November is National Adopt A Senior Pet Month which shines a light on the overlooked gray-muzzled shelter pets.
While they are a bit slower to get up and moving, they are still just as adorable as puppies or kittens and are a lot less work.
Don’t be fooled by their age, many senior dogs still love to play and go for walks. Aside from teaching us to slow down and enjoy the little things in life, senior pets are the best companions.
They all deserve a loving home and that is why one nonprofit organization believes every month should be National Adopt A Senior Pet Month.
The Grey Muzzle Organization is focused on helping at-risk senior dogs nationwide by providing funding and resources to animal shelters and rescues. They support senior dog programs like hospice care, soft beds for senior shelter dogs, and senior citizens adopting senior pets.
They see having a wise and older dog as the privilege it is. Senior dogs are often discarded when health issues arise, so the organization helps cover the costs of medical treatments giving the dog the second chance they deserve.
“We envision a world where every senior dog thrives, and no old dog dies alone and afraid,” states Grey Muzzle.

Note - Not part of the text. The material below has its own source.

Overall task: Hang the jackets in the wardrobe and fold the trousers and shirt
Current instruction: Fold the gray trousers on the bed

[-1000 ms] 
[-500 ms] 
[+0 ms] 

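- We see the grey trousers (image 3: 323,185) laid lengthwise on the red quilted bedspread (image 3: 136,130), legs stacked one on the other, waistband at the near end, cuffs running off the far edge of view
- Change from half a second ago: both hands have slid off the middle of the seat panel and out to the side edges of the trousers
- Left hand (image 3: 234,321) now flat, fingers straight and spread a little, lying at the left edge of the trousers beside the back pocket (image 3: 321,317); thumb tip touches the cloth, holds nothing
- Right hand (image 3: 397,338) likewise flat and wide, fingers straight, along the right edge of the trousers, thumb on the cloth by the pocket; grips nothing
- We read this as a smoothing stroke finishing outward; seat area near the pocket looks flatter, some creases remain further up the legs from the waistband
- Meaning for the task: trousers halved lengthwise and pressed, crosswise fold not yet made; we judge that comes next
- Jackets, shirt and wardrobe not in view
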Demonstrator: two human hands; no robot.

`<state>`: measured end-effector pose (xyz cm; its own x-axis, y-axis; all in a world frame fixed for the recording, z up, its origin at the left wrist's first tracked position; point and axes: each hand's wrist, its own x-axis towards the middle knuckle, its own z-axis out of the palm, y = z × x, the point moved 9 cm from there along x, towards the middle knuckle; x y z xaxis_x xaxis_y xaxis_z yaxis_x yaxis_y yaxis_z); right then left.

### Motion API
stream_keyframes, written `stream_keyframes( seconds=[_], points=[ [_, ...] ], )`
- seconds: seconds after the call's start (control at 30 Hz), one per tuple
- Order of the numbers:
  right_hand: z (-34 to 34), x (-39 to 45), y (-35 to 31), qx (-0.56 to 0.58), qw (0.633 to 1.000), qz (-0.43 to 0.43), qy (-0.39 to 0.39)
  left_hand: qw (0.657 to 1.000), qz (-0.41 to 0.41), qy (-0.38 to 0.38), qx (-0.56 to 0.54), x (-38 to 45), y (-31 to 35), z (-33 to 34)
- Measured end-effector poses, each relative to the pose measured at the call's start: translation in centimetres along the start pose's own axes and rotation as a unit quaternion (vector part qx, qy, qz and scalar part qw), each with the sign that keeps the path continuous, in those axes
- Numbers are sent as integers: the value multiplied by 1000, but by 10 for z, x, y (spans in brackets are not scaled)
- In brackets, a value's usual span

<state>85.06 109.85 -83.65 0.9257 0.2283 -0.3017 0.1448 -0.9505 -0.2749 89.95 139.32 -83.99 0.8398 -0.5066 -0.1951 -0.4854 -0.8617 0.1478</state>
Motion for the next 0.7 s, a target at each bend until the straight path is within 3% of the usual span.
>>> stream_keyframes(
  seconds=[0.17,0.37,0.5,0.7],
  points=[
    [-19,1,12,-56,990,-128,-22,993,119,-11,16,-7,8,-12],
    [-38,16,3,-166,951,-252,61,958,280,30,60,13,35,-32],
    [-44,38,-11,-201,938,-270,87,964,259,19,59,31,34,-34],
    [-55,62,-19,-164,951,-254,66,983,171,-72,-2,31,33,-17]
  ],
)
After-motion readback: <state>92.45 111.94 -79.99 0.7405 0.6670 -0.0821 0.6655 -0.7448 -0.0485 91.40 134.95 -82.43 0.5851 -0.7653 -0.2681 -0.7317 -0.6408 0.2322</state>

Hundreds of senior pups have been helped by the nonprofit since it was founded in 2008. Check out some of the amazing stories on their website.
Sadly, hundreds more are waiting in shelters across the country for a loving home. Shelters and rescues are begging for adopters and fosters to help with the influx of animals.
Dogs like Cowboy, an 11-year-old “scruffy” Wire-haired Fox Terrier, are surrendered when their owner becomes ill, and they are left afraid and confused. Misty Eyes Animal Center took in the senior guy and said, “Although he can be a little nippy when he’s frightened, scared and confused, once he settles in a gets to know everyone, he’s a lovable little dog.” Anyone interested in adopting Cowboy can find out more below.
If you are searching for unconditional love and a friend who will always be by your side, head to your local animal shelter and adopt a senior dog or cat. Shelter life is hard on any animal, but especially on seniors. They have so much love to give and just want the same in return.